DECLoss#

class torch_uncertainty.losses.DECLoss(annealing_step=None, reg_weight=None, loss_type='log', reduction='mean')[source]#

The Deep Evidential Classification (DEC) loss.

Trains a classifier to output Dirichlet evidence \(\mathbf{e} \in \mathbb{R}_{\geq 0}^C\) instead of class probabilities. The Dirichlet parameters are \(\boldsymbol{\alpha} = \mathbf{e} + 1\) and the total evidence \(S = \sum_c \alpha_c\) controls the predictive uncertainty (smaller \(S\) ⇒ more uncertainty). The full loss is the sum of an expected cross-entropy term (selected by loss_type) and a KL regulariser that pushes evidence on incorrect classes towards zero, annealed by either a constant reg_weight or a linear schedule of length annealing_step.

Parameters:
  • annealing_step (int | None) – Annealing step for the weight of the regularization term. Defaults to None.

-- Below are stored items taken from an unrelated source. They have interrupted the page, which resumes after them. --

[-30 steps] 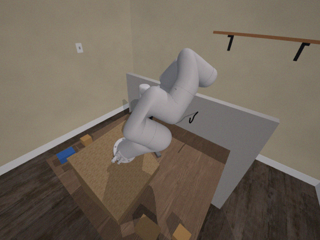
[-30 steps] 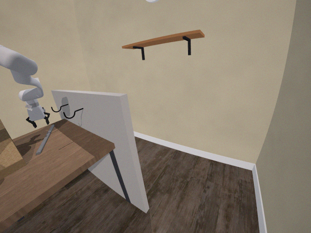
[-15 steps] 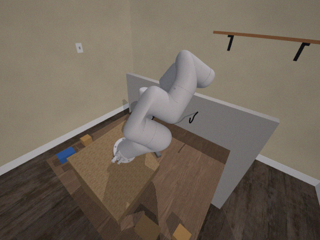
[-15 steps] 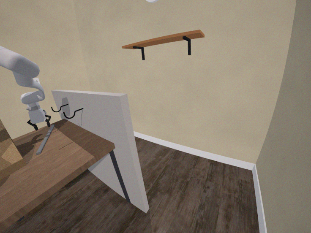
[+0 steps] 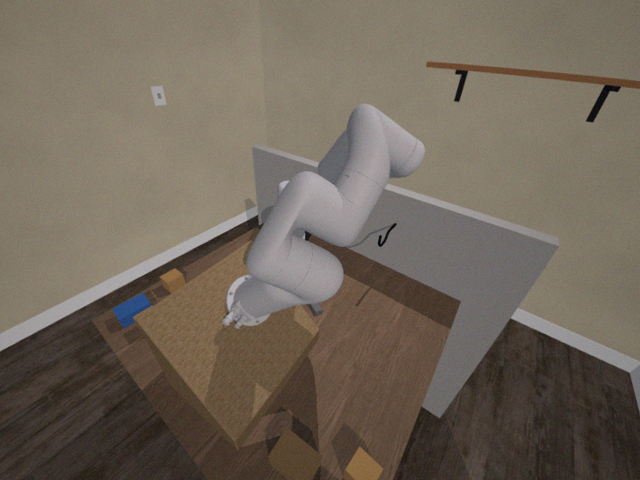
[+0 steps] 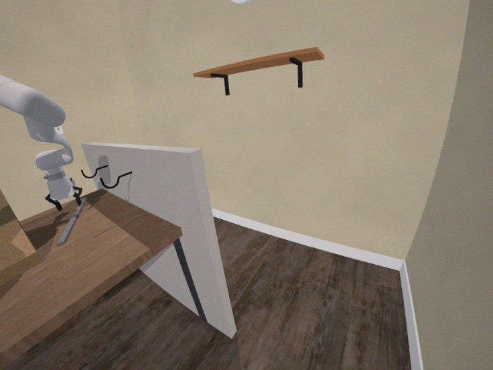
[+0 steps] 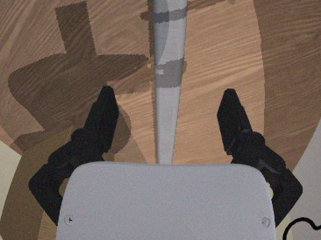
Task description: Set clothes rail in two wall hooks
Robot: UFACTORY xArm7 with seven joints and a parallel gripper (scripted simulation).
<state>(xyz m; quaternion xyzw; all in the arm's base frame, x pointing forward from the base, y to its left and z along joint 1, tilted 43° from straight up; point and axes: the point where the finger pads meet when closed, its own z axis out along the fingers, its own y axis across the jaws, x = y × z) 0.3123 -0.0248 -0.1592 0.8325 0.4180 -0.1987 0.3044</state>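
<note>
The clothes rail (image 6: pixel 70 222) is a thin grey bar lying flat on the wooden table. In the wrist view the rail (image 7: pixel 168 54) runs straight away from me between my fingers. My gripper (image 7: pixel 168 100) is open and empty, fingers astride the rail's near end and a little above it. It also shows in the exterior view (image 6: pixel 63 201), hanging over the rail's far end by the wall panel. Two black wall hooks (image 6: pixel 107 177) stick out of the grey panel, just right of the gripper. One hook (image 5: pixel 385 234) shows in the top view; the arm hides the gripper and most of the rail there.
The grey wall panel (image 6: pixel 165 218) stands upright along the table's far edge. A raised wooden block (image 5: pixel 213 336) carries the arm's base. Small tan boxes (image 5: pixel 363 466) and a blue box (image 5: pixel 130 308) lie on the floor. A wall shelf (image 6: pixel 259 62) hangs high up.
</note>
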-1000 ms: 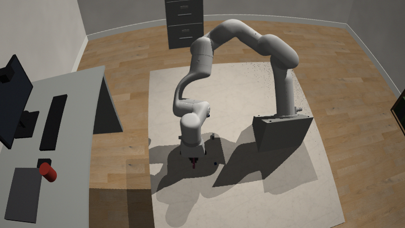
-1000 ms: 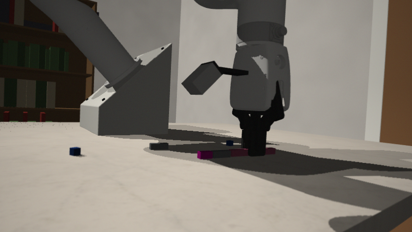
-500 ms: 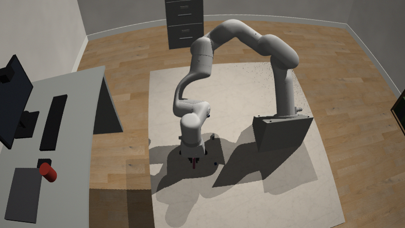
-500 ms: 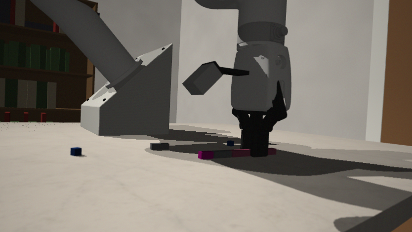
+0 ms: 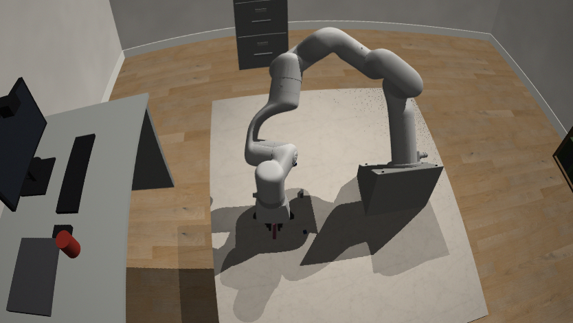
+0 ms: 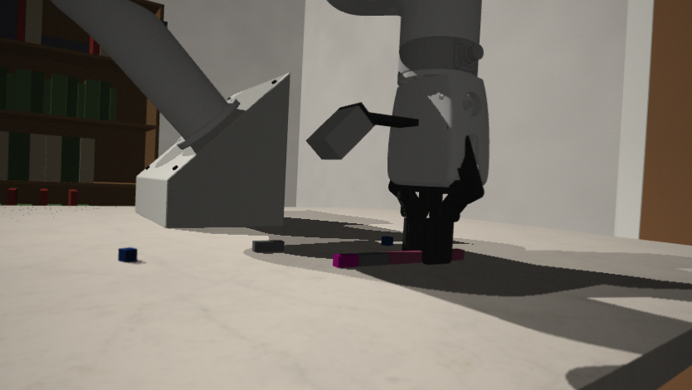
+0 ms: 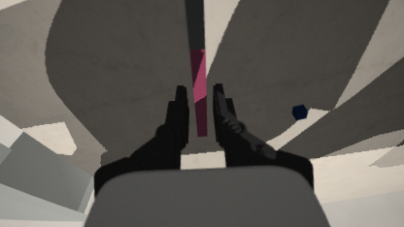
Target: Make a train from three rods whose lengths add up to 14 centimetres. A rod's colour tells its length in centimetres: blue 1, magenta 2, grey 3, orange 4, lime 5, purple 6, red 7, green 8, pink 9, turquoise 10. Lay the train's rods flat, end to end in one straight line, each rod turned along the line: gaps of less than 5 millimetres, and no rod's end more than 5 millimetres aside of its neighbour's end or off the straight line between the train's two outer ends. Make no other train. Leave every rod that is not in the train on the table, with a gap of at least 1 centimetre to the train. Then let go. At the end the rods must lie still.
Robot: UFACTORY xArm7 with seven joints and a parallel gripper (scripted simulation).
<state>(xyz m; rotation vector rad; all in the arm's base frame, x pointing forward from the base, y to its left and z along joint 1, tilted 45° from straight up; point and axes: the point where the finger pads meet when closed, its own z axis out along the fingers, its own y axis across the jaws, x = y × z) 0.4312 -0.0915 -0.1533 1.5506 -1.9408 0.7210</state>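
Observation:
Three rods lie flat end to end in one line on the white table top (image 6: 193,314): a magenta rod (image 6: 346,260), a grey rod (image 6: 372,259) (image 7: 195,24) and a long pink rod (image 6: 404,257) (image 7: 198,121) (image 5: 274,233). My gripper (image 6: 436,256) (image 7: 200,97) (image 5: 274,226) stands low over the pink rod, with a finger on each side of it. The fingers are open, and a small gap shows between each finger and the rod in the wrist view.
A second grey rod (image 6: 267,246) lies apart, to the left behind the line. One blue cube (image 6: 387,240) (image 7: 299,112) (image 5: 304,231) lies just behind the line, another blue cube (image 6: 128,254) far left. The arm's base block (image 6: 217,169) stands behind.

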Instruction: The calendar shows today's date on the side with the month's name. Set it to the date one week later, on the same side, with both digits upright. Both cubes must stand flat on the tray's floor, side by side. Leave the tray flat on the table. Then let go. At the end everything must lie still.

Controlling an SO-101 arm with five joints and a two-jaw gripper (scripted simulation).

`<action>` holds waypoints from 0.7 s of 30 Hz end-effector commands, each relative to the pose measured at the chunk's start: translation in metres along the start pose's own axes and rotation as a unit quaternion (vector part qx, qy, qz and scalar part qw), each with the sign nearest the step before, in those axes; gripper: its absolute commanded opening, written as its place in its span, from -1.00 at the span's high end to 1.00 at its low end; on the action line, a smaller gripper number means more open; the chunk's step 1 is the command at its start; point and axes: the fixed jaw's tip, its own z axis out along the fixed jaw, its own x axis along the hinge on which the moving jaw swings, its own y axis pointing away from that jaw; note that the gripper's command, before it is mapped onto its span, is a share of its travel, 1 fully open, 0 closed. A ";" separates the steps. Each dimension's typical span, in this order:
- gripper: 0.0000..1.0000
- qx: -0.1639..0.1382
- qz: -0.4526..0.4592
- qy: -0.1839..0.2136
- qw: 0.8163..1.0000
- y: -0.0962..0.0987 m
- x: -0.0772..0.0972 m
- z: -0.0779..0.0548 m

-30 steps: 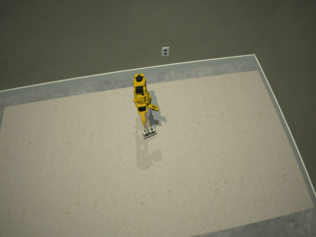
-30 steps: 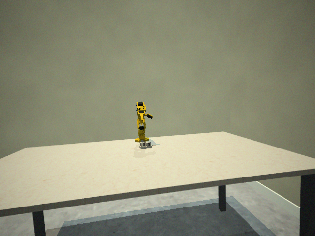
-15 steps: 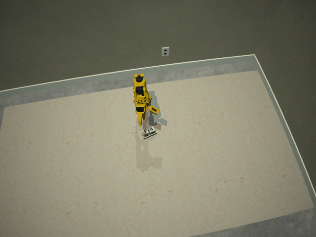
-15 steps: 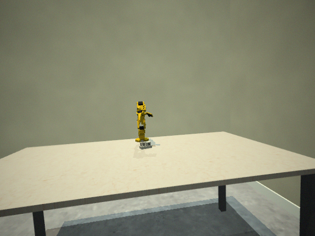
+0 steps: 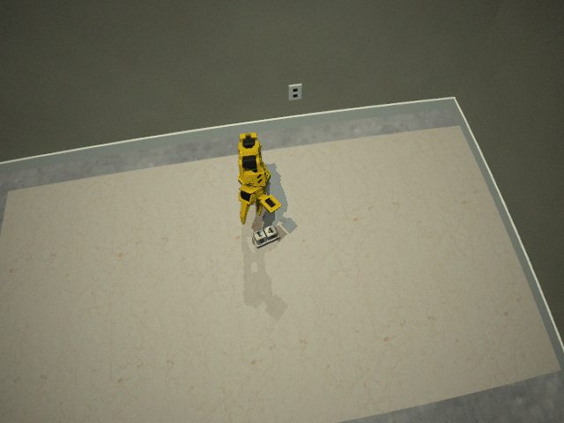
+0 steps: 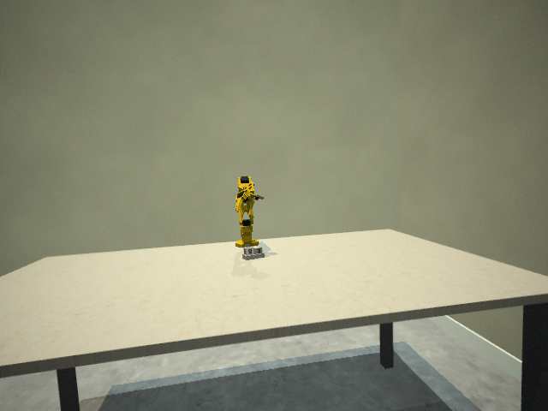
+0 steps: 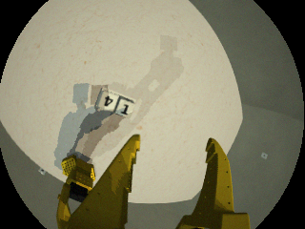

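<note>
The tray (image 5: 267, 241) (image 6: 253, 256) is lying flat on the table (image 5: 364, 273) (image 6: 274, 292) (image 7: 48, 57), just in front of the arm (image 5: 249, 154) (image 6: 246, 232). Two cubes are standing in it side by side, the 4 cube (image 5: 271, 231) (image 7: 109, 101) and the 1 cube (image 7: 125, 107), each named for its upper face. The tray's long axis is running aslant in the top view, rising gently toward the right; in the wrist view it is sloping down to the right. The long side facing the exterior camera is showing what looks like an 8 on the left and a 3 on the right, both small and blurred.

The gripper (image 5: 251, 218) (image 7: 174, 141) is hanging above the table, its fingers standing apart and holding nothing. The table is showing a pale top with fine reddish veins and specks, and is standing on dark legs. A grey-green wall (image 5: 137, 68) (image 6: 274, 110) is rising behind, bearing a white outlet (image 5: 294, 92).
</note>
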 end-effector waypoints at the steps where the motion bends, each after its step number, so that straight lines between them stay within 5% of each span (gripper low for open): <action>1: 0.30 0.007 0.045 -0.012 0.999 -0.002 -0.006 -0.006; 9: 0.30 0.004 0.212 -0.014 0.977 -0.005 -0.011 -0.005; 21: 0.30 0.001 0.410 -0.015 0.912 -0.009 -0.018 -0.004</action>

  • reg_weight (float | None) – Fixed weight of the regularization term. Defaults to None.

  • loss_type (str) – Specifies the loss type to apply to the Dirichlet parameters: 'mse' | 'log' | 'digamma'.

  • reduction (str | None) – Specifies the reduction to apply to the output: 'none' | 'mean' | 'sum'.

References

[1] Sensoy, M., Kaplan, L., & Kandemir, M. (2018). Evidential deep learning to quantify classification uncertainty. NeurIPS 2018.